**GOAL OF THE EXERCISE**
Every record below is to be retyped exactly, with any pictures left out.

**ENTRIES SHOWN**
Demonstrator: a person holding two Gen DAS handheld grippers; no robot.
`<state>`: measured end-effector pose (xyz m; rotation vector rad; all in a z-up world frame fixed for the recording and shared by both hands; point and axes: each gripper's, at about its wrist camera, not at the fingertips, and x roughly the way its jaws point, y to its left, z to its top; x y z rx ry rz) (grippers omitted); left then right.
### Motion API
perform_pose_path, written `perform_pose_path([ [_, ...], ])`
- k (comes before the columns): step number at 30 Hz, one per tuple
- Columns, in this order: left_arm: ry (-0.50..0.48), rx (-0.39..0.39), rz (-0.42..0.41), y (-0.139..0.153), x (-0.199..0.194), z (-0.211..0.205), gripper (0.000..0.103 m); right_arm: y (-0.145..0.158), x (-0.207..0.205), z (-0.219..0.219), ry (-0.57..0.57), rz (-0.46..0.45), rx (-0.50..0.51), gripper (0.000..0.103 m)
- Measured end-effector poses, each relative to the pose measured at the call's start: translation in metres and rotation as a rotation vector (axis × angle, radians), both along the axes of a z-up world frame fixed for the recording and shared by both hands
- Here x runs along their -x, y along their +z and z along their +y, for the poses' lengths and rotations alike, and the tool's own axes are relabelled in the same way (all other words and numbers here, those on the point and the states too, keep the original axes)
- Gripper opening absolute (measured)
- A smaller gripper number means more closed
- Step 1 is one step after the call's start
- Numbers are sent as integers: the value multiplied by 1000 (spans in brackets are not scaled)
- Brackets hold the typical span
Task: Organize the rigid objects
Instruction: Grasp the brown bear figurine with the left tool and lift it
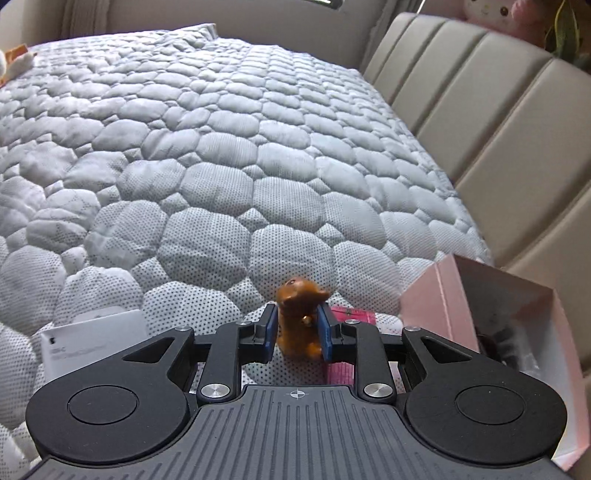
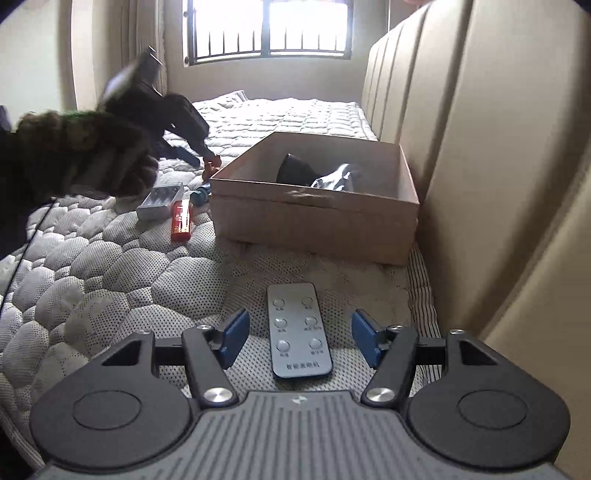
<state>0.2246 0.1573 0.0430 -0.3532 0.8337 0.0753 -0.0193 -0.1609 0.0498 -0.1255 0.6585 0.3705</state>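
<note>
The left gripper (image 1: 298,325) is clamped on a brown figurine (image 1: 300,317) beside the box (image 2: 314,218), ready for loading. The right gripper (image 2: 299,338) stands wide around the remote (image 2: 298,330); closing appears next.

window (image 2: 269,29) backlight glare; fisheye-bent, dim edges.

Box (image 1: 517,314) cut by right frame edge, dark contents (image 2: 295,170) inside box unidentifiable; white card (image 1: 92,339) left of box half hidden behind gripper body, print unreadable
</note>
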Motion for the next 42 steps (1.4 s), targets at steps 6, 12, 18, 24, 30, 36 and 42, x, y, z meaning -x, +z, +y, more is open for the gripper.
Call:
perform_pose_path([
  [6,10,-61,11,-14,-17,-12,34,-10,6,-4,0,22,19,63],
  [12,-8,-135,-1,-16,-21,-19,32,-10,21,-9,-15,10,45,64],
  [18,-62,-141,-23,-7,4,-20,32,-10,30,-19,-45,16,44,65],
  [24,-130,-82,-67,13,62,-11,32,-7,40,-19,-50,4,32,70],
  [30,-220,-38,-106,29,142,-18,32,-12,43,-11,-61,9,22,77],
  [36,-343,61,-65,23,206,-47,32,-21,44,-6,-73,40,32,78],
  [42,-421,111,-39,14,236,-71,32,-23,50,0,-64,39,40,78],
])
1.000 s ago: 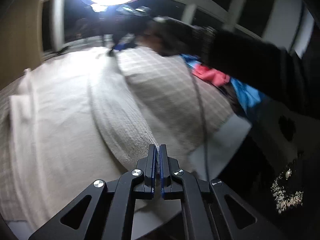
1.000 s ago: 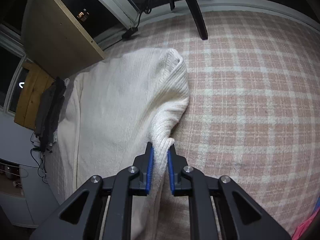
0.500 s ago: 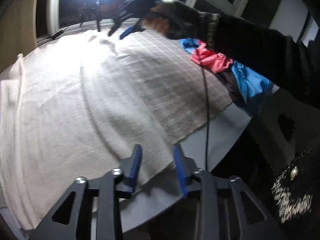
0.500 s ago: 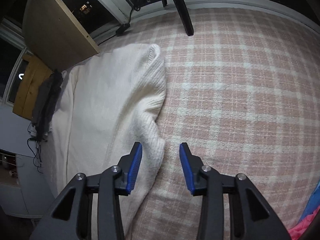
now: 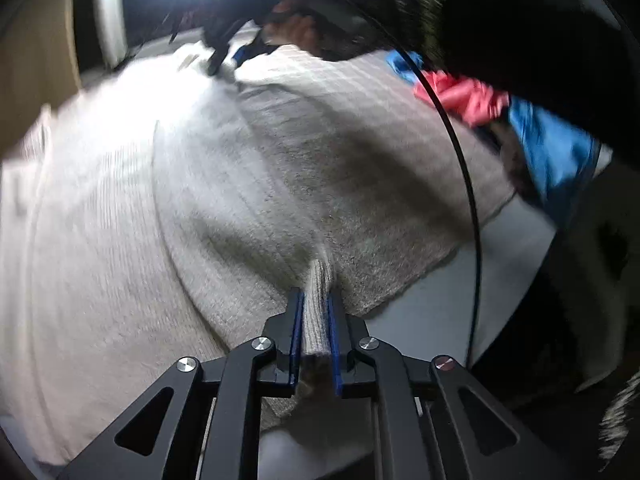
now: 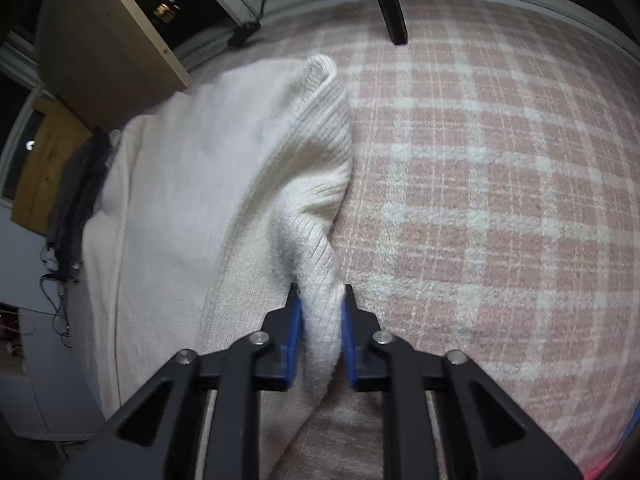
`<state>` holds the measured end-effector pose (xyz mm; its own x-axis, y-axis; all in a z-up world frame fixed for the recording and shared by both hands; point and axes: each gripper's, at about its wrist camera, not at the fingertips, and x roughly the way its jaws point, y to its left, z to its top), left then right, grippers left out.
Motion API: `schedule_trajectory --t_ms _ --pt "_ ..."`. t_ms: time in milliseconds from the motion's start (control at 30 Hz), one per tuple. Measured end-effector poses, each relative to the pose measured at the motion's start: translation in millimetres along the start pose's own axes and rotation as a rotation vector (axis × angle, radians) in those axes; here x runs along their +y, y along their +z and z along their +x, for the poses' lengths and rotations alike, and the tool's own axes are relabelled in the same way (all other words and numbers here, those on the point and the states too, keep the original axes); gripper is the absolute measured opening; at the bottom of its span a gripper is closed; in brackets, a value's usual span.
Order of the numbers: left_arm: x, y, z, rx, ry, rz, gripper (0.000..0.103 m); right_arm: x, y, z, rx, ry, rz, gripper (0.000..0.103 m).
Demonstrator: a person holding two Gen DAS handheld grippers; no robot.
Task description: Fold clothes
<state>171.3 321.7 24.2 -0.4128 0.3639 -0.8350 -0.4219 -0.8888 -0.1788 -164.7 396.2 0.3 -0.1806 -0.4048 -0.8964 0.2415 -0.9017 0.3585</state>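
A cream ribbed knit sweater (image 6: 208, 184) lies spread on a pink and white plaid blanket (image 6: 500, 200). My right gripper (image 6: 322, 320) is shut on a raised fold along the sweater's right edge. In the left wrist view the sweater (image 5: 120, 208) fills the left and middle. My left gripper (image 5: 316, 320) is shut on a ribbed edge of the sweater near the blanket's (image 5: 360, 152) front edge. The right gripper (image 5: 228, 52) and the dark-sleeved arm holding it show at the far top, blurred.
A pile of red (image 5: 464, 96) and blue (image 5: 552, 148) clothes lies at the blanket's right side. A black cable (image 5: 468, 168) hangs across the right. A wooden board (image 6: 108, 40) and a black stand leg (image 6: 390, 4) stand beyond the bed. Dark clothes (image 6: 76, 184) hang at the left.
Both grippers were shut a second ago, opened half a second ago, and have now shut on the sweater again. The right one grips the fold on the sweater's right edge; the left grips a ribbed edge.
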Motion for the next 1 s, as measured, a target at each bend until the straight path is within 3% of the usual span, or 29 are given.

**EXPECTED ANSWER**
Demonstrator: a person holding two Gen DAS handheld grippers; no robot.
`<state>`: measured end-effector pose (xyz m; rotation vector rad; all in a z-up world frame fixed for the recording and shared by both hands; point and axes: each gripper's, at about its wrist camera, not at the fingertips, and x roughly the way its jaws point, y to its left, z to its top; x y z rx ry rz) (grippers omitted); left then right.
### Motion API
perform_pose_path, written `perform_pose_path([ [_, ...], ])`
- k (comes before the columns): step number at 30 Hz, one per tuple
- Columns, in this order: left_arm: ry (-0.50..0.48), rx (-0.39..0.39), rz (-0.42..0.41), y (-0.139..0.153), x (-0.199..0.194), z (-0.211..0.205), gripper (0.000..0.103 m); right_arm: y (-0.145..0.158), x (-0.207..0.205), z (-0.219..0.219), ry (-0.57..0.57), rz (-0.46..0.45), rx (-0.50..0.51), gripper (0.000..0.103 m)
- Measured end-effector poses, each relative to the pose measured at the call's start: translation in metres and rotation as a rotation vector (axis × angle, radians), both along the axes of a z-up world frame fixed for the recording and shared by both hands
- Here x runs along their -x, y along their +z and z along their +y, for the poses' lengths and rotations alike, and the tool's own axes are relabelled in the same way (all other words and numbers here, those on the point and the states too, keep the original axes)
- Gripper opening absolute (measured)
- A smaller gripper number means more closed
- Step 1 is one step after the call's start
- Numbers are sent as integers: the value multiplied by 1000 (spans in brackets are not scaled)
- Brackets hold the typical span
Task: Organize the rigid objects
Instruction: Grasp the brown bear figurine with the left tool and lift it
<state>0.2246 0.1573 0.0430 -0.3532 0.8337 0.0753 -0.0193 -0.1609 0.0498 -0.1255 0.6585 0.3705</state>
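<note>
The left gripper (image 1: 298,325) is clamped on a brown figurine (image 1: 300,317) beside the box (image 2: 314,218), ready for loading. The right gripper (image 2: 299,338) stands wide around the remote (image 2: 298,330); closing appears next.

window (image 2: 269,29) backlight glare; fisheye-bent, dim edges.

Box (image 1: 517,314) cut by right frame edge, dark contents (image 2: 295,170) inside box unidentifiable; white card (image 1: 92,339) left of box half hidden behind gripper body, print unreadable
</note>
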Motion for the next 42 steps (1.4 s), targets at steps 6, 12, 18, 24, 30, 36 and 42, x, y, z meaning -x, +z, +y, more is open for the gripper.
Call:
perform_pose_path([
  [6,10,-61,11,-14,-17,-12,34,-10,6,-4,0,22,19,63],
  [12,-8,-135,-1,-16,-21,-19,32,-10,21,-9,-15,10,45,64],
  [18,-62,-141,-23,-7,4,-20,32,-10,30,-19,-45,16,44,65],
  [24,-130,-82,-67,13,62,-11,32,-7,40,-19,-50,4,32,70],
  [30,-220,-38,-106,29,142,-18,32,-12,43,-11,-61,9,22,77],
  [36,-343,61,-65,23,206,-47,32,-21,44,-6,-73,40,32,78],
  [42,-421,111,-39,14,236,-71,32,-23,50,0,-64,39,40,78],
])
1.000 s ago: 
1.000 s ago: 
0.500 s ago: 
0.500 s ago: 
now: 
now: 
`<state>` holds the measured end-effector pose (xyz mm; its own x-axis, y-axis; all in a z-up world frame fixed for the recording and shared by both hands; point and axes: each gripper's, at about its wrist camera, not at the fingertips, and x roughly the way its jaws point, y to its left, z to its top), left then right, grippers left out.
Motion API: `schedule_trajectory --t_ms _ --pt "_ ..."`. t_ms: time in milliseconds from the motion's start (control at 30 Hz), one per tuple. Measured end-effector poses, each relative to the pose measured at the motion's start: translation in millimetres along the start pose's own axes and rotation as a rotation vector (axis × angle, radians) in those axes; here x runs along their +y, y along their +z and z along their +x, for the poses' lengths and rotations alike, and the tool's own axes are relabelled in the same way (all other words and numbers here, those on the point and the states too, keep the original axes); gripper is the absolute measured opening; at the bottom of its span a gripper is closed; in brackets, a value's usual span.
Order of the numbers: left_arm: x, y, z, rx, ry, rz, gripper (0.000..0.103 m); right_arm: x, y, z, rx, ry, rz, gripper (0.000..0.103 m).
Demonstrator: a person holding two Gen DAS handheld grippers; no robot.
Task description: Fold clothes
<state>171.3 321.7 24.2 -0.4128 0.3639 -0.8350 -0.4219 -0.8888 -0.1788 -164.7 396.2 0.3 -0.1806 -0.4048 -0.8964 0.2415 -0.9017 0.3585</state>
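A cream ribbed knit sweater (image 6: 208, 184) lies spread on a pink and white plaid blanket (image 6: 500, 200). My right gripper (image 6: 322, 320) is shut on a raised fold along the sweater's right edge. In the left wrist view the sweater (image 5: 120, 208) fills the left and middle. My left gripper (image 5: 316, 320) is shut on a ribbed edge of the sweater near the blanket's (image 5: 360, 152) front edge. The right gripper (image 5: 228, 52) and the dark-sleeved arm holding it show at the far top, blurred.
A pile of red (image 5: 464, 96) and blue (image 5: 552, 148) clothes lies at the blanket's right side. A black cable (image 5: 468, 168) hangs across the right. A wooden board (image 6: 108, 40) and a black stand leg (image 6: 390, 4) stand beyond the bed. Dark clothes (image 6: 76, 184) hang at the left.
Both grippers were shut a second ago, opened half a second ago, and have now shut on the sweater again. The right one grips the fold on the sweater's right edge; the left grips a ribbed edge.
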Motion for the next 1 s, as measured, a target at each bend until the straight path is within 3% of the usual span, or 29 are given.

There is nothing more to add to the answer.